= Fanny Talbot =

English philanthropist (1824–1917)

Fanny Talbot (née) Browne (1824-1917) was a landowner and philanthropist, and a friend and correspondent of the influential art critic John Ruskin. She is noted for donating the first property—4.5 acres of land known as Dinas Oleu at Barmouth, Gwynedd—to the National Trust.

==Life and works==
Fanny Browne was born in Bridgwater, Somerset, in 1824, the daughter of Mary and John Browne. In 1850, she married George Tertius Talbot and they had one son George Quartus (Quarry) Talbot, born in 1854. The couple lived in the household of her parents in Bridgwater.

She moved to Ty'n-y-Ffynon, a cottage in Barmouth, North Wales following her husband’s death in 1873 aged 47 and devoted herself to local philanthropic work.

At the end of 1874, Talbot made Ruskin an offer, through a mutual friend, for the Guild of St George, of twelve or thirteen cottages and a 4.5-acre area of land at Barmouth. Her generous offer astonished Ruskin and their friendship was established on a note of great cordiality.
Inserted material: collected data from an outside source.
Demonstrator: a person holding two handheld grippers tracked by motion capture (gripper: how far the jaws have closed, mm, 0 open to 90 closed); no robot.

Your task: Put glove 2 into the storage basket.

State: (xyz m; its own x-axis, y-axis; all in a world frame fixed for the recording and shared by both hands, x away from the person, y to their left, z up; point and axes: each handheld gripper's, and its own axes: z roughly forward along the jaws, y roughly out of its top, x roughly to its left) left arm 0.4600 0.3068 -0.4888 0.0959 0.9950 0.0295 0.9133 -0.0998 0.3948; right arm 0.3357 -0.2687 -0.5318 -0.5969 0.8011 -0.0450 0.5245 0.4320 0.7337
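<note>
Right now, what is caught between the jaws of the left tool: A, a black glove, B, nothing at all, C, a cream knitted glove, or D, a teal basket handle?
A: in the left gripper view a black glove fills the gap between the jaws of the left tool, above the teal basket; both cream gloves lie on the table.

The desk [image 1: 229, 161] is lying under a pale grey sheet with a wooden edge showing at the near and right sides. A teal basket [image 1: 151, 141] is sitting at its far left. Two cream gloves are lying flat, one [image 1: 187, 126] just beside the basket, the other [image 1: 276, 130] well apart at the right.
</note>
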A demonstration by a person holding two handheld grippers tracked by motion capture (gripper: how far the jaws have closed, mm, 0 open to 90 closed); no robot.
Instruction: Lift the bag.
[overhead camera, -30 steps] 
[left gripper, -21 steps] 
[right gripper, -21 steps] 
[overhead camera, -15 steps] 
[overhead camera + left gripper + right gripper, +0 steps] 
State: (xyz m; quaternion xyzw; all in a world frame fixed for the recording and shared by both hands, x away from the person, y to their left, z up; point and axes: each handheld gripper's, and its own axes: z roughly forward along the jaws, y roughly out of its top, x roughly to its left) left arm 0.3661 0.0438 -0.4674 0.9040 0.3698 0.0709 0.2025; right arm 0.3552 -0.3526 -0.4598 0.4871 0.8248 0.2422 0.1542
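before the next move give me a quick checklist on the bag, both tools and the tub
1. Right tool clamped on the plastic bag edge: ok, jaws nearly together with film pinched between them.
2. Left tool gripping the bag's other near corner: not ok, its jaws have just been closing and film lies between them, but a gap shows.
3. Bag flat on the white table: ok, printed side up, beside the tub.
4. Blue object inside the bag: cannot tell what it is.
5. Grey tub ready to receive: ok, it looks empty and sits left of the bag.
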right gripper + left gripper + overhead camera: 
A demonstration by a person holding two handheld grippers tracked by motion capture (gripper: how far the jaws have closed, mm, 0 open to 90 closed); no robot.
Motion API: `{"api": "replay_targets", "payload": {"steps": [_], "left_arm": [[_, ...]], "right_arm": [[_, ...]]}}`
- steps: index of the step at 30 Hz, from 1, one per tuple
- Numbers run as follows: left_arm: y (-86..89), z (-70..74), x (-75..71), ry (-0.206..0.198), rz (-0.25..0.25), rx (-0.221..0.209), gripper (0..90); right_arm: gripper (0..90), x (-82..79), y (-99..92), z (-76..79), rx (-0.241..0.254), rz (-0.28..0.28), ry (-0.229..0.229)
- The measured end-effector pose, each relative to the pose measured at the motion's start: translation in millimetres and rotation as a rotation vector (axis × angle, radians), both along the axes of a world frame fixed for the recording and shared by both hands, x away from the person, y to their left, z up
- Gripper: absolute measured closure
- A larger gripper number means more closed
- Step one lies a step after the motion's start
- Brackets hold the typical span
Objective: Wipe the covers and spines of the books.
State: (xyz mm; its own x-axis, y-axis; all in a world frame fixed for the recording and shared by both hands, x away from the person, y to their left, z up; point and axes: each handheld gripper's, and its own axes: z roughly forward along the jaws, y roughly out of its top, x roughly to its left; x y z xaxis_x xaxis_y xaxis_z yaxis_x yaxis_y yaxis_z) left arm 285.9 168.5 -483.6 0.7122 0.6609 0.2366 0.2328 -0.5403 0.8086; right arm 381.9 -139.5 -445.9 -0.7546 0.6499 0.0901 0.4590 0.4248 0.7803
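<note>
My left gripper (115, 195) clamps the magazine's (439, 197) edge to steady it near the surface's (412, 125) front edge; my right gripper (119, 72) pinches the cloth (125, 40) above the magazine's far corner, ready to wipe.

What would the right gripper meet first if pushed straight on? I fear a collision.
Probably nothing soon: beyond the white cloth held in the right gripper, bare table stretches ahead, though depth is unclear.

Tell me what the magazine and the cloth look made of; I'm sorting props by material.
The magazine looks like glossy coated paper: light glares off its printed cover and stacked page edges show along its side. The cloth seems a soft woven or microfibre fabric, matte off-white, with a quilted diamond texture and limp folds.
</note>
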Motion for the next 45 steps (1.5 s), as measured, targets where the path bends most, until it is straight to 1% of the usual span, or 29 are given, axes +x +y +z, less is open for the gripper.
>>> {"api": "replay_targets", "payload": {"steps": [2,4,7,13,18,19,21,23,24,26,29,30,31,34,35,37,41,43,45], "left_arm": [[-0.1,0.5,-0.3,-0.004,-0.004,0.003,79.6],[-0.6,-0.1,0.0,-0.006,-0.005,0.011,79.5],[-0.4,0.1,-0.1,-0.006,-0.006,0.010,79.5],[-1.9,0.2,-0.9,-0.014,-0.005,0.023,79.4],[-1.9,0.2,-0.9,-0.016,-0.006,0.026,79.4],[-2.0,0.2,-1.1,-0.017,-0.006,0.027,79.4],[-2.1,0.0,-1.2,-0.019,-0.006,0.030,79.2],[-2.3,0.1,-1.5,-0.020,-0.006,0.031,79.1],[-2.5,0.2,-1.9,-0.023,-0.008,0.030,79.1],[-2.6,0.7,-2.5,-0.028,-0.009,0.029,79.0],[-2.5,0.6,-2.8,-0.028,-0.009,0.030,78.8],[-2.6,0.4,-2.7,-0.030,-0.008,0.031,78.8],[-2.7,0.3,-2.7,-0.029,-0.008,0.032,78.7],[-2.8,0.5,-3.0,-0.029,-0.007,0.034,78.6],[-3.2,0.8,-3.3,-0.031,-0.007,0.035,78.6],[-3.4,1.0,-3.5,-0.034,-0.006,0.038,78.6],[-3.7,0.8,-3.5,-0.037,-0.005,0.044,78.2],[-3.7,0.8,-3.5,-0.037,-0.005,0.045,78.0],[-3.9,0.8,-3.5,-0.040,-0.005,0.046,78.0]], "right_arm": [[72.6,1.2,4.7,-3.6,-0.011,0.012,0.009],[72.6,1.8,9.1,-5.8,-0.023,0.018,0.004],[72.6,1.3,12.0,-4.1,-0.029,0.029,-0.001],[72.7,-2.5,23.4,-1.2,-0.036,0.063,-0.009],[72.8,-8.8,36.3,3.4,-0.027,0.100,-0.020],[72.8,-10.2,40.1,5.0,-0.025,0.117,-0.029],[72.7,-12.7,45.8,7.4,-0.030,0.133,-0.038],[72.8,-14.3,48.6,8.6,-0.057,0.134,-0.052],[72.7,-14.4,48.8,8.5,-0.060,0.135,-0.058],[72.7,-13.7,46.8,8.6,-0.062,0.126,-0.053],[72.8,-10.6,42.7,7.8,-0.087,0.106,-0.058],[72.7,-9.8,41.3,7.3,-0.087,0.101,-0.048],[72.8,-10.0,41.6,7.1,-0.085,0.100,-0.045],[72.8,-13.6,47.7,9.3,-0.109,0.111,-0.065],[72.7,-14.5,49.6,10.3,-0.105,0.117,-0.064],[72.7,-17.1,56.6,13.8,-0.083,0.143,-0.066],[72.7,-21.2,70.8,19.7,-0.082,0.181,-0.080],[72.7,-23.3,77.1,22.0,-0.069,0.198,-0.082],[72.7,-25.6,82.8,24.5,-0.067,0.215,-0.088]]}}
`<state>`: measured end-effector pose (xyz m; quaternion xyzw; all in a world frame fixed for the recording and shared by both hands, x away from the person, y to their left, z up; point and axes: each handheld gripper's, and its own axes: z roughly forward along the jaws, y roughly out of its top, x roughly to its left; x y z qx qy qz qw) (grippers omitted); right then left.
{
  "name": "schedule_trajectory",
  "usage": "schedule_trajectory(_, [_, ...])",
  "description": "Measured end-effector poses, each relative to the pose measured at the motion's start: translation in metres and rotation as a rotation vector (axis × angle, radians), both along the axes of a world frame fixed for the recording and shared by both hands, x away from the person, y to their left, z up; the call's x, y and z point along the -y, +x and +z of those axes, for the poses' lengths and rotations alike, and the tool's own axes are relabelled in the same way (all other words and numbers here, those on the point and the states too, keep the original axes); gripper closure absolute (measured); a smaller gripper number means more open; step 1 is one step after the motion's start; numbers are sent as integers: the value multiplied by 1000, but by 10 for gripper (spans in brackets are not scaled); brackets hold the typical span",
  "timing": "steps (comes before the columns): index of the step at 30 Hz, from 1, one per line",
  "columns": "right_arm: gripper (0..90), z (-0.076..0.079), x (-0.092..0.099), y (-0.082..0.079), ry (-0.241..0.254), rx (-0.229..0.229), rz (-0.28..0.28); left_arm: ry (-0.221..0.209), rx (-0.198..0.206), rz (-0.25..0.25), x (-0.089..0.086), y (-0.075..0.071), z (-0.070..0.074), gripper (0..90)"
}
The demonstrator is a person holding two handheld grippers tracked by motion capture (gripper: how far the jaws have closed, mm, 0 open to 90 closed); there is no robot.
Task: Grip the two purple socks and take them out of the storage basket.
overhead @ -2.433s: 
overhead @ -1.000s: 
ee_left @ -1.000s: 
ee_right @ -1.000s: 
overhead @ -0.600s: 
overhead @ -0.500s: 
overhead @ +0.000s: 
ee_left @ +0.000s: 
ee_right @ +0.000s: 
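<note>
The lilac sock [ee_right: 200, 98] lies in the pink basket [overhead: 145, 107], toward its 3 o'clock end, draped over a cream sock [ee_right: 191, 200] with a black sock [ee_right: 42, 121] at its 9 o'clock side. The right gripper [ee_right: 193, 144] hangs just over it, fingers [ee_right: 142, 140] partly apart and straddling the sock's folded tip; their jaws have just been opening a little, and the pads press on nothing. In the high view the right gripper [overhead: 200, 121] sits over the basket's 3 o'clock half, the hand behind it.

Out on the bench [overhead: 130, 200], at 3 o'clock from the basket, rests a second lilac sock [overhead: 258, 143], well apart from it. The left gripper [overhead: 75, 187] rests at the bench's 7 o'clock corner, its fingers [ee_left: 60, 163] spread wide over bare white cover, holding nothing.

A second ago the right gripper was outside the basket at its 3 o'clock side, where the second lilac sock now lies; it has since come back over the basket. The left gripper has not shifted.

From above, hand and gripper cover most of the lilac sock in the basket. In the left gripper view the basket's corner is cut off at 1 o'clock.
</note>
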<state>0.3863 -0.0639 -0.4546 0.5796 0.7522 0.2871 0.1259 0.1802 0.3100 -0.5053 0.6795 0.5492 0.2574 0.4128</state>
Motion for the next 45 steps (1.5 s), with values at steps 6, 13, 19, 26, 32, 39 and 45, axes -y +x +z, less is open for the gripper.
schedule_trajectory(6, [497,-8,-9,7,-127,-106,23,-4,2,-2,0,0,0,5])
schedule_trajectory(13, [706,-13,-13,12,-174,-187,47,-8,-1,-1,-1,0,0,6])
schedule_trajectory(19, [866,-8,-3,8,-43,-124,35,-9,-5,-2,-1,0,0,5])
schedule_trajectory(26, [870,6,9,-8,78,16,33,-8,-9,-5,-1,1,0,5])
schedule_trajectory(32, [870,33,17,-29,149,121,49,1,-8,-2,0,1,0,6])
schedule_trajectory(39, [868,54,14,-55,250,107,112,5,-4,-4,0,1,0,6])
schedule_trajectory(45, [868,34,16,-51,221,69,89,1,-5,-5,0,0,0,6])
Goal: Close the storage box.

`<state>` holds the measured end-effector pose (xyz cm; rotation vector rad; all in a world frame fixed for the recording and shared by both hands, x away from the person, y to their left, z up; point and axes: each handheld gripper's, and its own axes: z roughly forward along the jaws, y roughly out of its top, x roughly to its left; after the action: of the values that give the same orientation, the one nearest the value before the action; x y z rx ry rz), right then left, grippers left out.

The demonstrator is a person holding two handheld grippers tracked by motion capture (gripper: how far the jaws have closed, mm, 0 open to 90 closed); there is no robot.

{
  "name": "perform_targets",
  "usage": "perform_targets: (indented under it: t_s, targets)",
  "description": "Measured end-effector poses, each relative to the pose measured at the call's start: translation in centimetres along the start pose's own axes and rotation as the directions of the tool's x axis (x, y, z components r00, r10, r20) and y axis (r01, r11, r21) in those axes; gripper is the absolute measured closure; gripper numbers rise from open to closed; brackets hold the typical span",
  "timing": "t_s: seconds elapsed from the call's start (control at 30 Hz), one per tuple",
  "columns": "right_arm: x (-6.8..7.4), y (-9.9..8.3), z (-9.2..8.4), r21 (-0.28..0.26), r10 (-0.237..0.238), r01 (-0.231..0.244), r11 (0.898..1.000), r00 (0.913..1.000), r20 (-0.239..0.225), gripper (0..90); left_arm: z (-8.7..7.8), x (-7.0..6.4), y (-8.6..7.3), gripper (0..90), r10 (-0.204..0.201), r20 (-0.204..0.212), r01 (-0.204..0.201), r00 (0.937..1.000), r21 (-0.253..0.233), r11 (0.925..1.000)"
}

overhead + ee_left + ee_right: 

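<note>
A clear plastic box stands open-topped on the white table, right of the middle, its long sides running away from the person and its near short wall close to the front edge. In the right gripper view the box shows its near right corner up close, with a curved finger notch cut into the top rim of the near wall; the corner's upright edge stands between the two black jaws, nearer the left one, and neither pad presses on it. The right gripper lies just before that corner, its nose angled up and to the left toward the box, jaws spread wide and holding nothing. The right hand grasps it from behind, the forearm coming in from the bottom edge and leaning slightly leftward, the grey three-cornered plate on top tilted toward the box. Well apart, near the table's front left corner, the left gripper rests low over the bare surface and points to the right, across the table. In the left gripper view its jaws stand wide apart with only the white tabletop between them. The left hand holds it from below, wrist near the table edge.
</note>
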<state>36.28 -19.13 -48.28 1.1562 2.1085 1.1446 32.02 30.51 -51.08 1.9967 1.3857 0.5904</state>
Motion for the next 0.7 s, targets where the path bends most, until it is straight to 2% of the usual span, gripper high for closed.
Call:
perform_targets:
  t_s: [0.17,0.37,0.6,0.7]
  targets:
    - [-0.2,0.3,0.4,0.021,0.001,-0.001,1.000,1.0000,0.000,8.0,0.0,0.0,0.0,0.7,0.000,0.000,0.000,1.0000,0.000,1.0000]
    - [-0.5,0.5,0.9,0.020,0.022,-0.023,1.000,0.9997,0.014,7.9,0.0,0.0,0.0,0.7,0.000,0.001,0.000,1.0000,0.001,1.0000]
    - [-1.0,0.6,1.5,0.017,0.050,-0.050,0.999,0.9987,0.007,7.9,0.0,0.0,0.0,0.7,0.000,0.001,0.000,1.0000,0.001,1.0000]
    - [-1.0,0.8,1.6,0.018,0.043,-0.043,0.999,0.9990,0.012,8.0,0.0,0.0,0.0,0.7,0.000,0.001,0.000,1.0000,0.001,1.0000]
Talbot’s correspondence with Ruskin continued until 1889. Both were keen chess players and played games by correspondence. Among other subjects they discussed were the Guild of St George and Talbot's son, Quartus (Quarry), an aspiring artist.

Of Talbot, Ruskin wrote: "She's a motherly, bright, black-eyed woman of fifty with a nice married son who is a superb chessplayer. She herself is a very good one, and it's her greatest indulgence to have a written game with me. She's an excellent nurse, and curious beyond any magpie that ever was, but always giving her spoons away instead of stealing them. Practically clever beyond most women; but if you answer one question she'll ask you six!"

Talbot supported Canon Rawnsley, Octavia Hill and other public-minded citizens in the work of founding the National Trust. She donated Dinas Oleu to the National Trust after its foundation in 1895. Oleu is a 4.5 acre stretch of rugged hillside, to which a further 13 acre have since been added.

Talbot lived at Ty'n-y-Ffynon until her death in 1917. She had shared her home with her friend Blanche Atkinson, novelist and author of children's book, who died in 1911. The house bears a memorial plaque for Talbot.